Thou Shalt Not Covet Thy Neighbor's Bonus...

....nor, for that matter, steal it back, nor declare falsely about whether you knew that the bonuses were not only legal but specifically protected by your own legislation. If you are really careful, you might even be cautious about bowing down to the false God of valuing whatever the overnight tracking polls are saying.

If we think the 10th Commandment is just about oxes and donkeys were are deluding ourselves. If we think that our "neighbor" is just someone who lives on our block, then we've probably never read any of the Gospel, becuase she is also that Samaritan in suburban New York who was asked to stay on a job at a dying company (something my Dad was once asked to do). It is precisely because we think that it seems so obvious that "I don't like that the stranger far away has that bonus" that we need to tread very carefully.

Finally, as has been a constant theme in my posts, it seems to me that where the Lord really gets upset is when these sins are enabled by the forces available to the powerful. Or, as Protein Wisdom currently puts it, "They came for the AIG bonuses, but I was not an AIG employee..." (My thanks to Instapundit for pointing out the link).

Friday, March 13, 2009

Taking Aim at The Independent Sector (!)

Perhaps it was because Doug and I are doing research on "reverse crowd-out" (research in which we have cited repeatedly the work by Gruber and Hungerman on the New Deal), but I wrote my February 26th post, below, only a couple of hours after reading about the Obama Administration's double-pronged attacks on private charitable giving. Not surprisingly, many other people dove in and have written on this subject.

One disconcerting note is that there are people in the world of charitable giving (a few, but not mostly, church-connected) that offer the apology that we have to remember the indirect effects. The Obama tax increases will go into the general U.S. revenue pool and that there will be some corresponding increase in "good things for the poor" (that assumes that the massive increase of government presence in our health care system will actually help the poor, but that's a debate for another post). The problem with this argument is that these folks are actively accepting the "crowding out" of private, voluntary charitable activity by coercively-based, government programs as, at worst, some kind of value-neutral trade-off.
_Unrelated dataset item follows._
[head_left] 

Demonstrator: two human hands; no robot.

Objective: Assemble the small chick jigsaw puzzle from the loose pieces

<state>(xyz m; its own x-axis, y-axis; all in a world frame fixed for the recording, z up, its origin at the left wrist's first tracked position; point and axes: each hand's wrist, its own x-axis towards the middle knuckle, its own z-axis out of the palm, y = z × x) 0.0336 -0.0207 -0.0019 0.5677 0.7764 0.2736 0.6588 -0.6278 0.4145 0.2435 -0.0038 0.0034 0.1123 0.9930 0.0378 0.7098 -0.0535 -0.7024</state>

Despite the fact that this trade-off is pretty much gospel (pardon the pun) among many of the social activists that populate my own denomination (Presbyterian Church USA), I think that this was a terrible deal with the devil (and I don't mean that as a pun) in the 1930s and and equally so today.

Thanks to a link from Kathryn Jean Lopez, I found an extensive and forceful discussion of the broader consequences for Christianity of a new wave of crowding out. The author is Prof. Wilcox, a sociologist at the University of Virginia, and it is linked to the Wall Street Journal. The title is great: "God Will Provide --- Unless the Government Gets There First."

Discerning the appropriate response to such a march of secularlism is not an easy call, and I hope to explore the issues more in future posts.

Monday, March 2, 2009

Bankruptcy

Sean Collins has just e-mailed me a thought-provoking article from the New York Times by Stanley Fish. I'm not sure exactly where Prof. Fish is going with his argument, but it is a good discussion-starter.